La voiture de l’archiduc François Ferdinand de Habsbourg au Musée militaire de Vienne @ OlliFoolish

Un traumatisme à vie

La nouvelle de la mort de l’archiduc provoque la colère de l’empereur François-Joseph qui règne sur son empire multi-ethnique depuis 1848. Charles et Zita sont immédiatement avertis de cet attentat et mesurent immédiatement les conséquences à venir. Ils sont devenus les nouveaux héritiers d’une monarchie dualiste qu’il faut sauver, la paix du monde avec. Ils seront visionnaires. L’assassinat va plonger l’Europe dans une guerre mondiale de quatre ans. On a confié à Léopold Lojka la lourde tâche d’annoncer la mort de l’archiduc et de son épouse. Non seulement au vieil empereur, mais aussi aux 3 enfants du couple et au Kaiser Guillaume II. Appelé à la barre pour témoigner de ce qu’il a vu, les détails qu’il donnera, très précis, permettent à la cour de condamner Gavrilo Princip qui échappe à la mort en raison de son âge (il meurt en prison en avril 1918 des suites d’une maladie et de mauvais traitements).  Pour Léopold Lojka, c’est l’avant-dernier acte d’une vie dont il souhaite tourner la page, traumatisé. Il quitte l’armée en 1916, richement doté par l’empereur Charles. Avec son pécule, il part s’acheter un bar dans la ville de Brno. Piètre aubergiste, endetté, il s’égare dans les vapeurs de l’alcool. Léopold Lojka va revivre l’attentat chaque nuit, ses nuits hantées par les fantômes de François-Ferdinand et de Sophie. Ses excès d’ivresse sont précédés par de longues crises de larmes. Il a fini par se convaincre qu’il est le responsable de ce désastre.
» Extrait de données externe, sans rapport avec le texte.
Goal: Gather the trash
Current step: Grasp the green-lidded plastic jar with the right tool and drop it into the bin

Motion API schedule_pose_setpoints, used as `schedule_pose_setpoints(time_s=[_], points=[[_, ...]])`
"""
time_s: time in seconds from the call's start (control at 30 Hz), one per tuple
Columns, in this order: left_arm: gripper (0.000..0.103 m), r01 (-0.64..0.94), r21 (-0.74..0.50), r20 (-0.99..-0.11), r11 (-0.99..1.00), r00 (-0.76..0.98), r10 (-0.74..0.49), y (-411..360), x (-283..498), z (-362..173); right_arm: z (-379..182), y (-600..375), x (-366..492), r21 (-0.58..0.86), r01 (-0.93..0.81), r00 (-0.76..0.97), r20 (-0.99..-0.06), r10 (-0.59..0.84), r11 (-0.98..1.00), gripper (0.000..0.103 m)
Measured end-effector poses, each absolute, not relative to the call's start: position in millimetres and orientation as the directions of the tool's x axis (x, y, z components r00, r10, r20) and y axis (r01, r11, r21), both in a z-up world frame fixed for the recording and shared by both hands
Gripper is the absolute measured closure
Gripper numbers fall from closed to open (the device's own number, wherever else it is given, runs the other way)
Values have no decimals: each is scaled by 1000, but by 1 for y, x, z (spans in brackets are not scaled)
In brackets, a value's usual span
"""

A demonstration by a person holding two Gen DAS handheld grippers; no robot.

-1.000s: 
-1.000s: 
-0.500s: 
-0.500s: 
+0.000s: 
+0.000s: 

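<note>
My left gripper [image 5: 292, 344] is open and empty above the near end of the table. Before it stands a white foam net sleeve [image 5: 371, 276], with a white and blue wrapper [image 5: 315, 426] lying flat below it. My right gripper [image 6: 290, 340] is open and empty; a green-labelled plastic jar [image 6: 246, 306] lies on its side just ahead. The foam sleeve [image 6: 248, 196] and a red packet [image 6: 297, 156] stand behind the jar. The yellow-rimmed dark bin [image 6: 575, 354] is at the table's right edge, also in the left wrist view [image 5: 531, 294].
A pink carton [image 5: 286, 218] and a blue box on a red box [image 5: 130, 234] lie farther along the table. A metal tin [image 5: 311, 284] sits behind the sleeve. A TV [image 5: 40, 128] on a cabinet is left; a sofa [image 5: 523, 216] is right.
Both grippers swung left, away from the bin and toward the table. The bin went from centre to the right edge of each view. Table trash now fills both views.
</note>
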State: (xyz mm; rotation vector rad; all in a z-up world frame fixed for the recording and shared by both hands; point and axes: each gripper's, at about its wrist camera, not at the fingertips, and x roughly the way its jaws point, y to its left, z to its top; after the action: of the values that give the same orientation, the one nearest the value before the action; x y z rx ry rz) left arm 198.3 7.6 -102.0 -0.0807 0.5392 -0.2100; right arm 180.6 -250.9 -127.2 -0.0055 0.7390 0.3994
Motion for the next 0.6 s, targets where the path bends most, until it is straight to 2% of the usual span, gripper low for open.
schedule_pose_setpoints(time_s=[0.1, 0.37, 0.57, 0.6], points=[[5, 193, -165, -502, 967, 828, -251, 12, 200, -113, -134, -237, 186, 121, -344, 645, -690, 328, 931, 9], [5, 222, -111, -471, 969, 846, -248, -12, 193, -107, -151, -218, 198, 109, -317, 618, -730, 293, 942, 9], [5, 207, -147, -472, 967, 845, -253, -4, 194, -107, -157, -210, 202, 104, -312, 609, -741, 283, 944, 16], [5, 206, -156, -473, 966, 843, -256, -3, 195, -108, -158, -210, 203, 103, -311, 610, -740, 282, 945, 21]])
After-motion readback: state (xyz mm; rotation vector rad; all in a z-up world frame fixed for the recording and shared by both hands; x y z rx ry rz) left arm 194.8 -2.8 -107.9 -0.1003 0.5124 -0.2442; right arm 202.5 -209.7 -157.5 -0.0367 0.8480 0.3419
Son couple bat de l’aile et son épouse va finir par le quitter avec leurs deux enfants. Il meurt, seul, d’une inflammation chronique des reins en 1926.

Plus de 3000 livres ont été rédigés sur l’attentat de Sarajevo, un seul sur le destin du chauffeur de l’archiduc François-Ferdinand. Il n’a toujours pas trouvé sa place dans les librairies.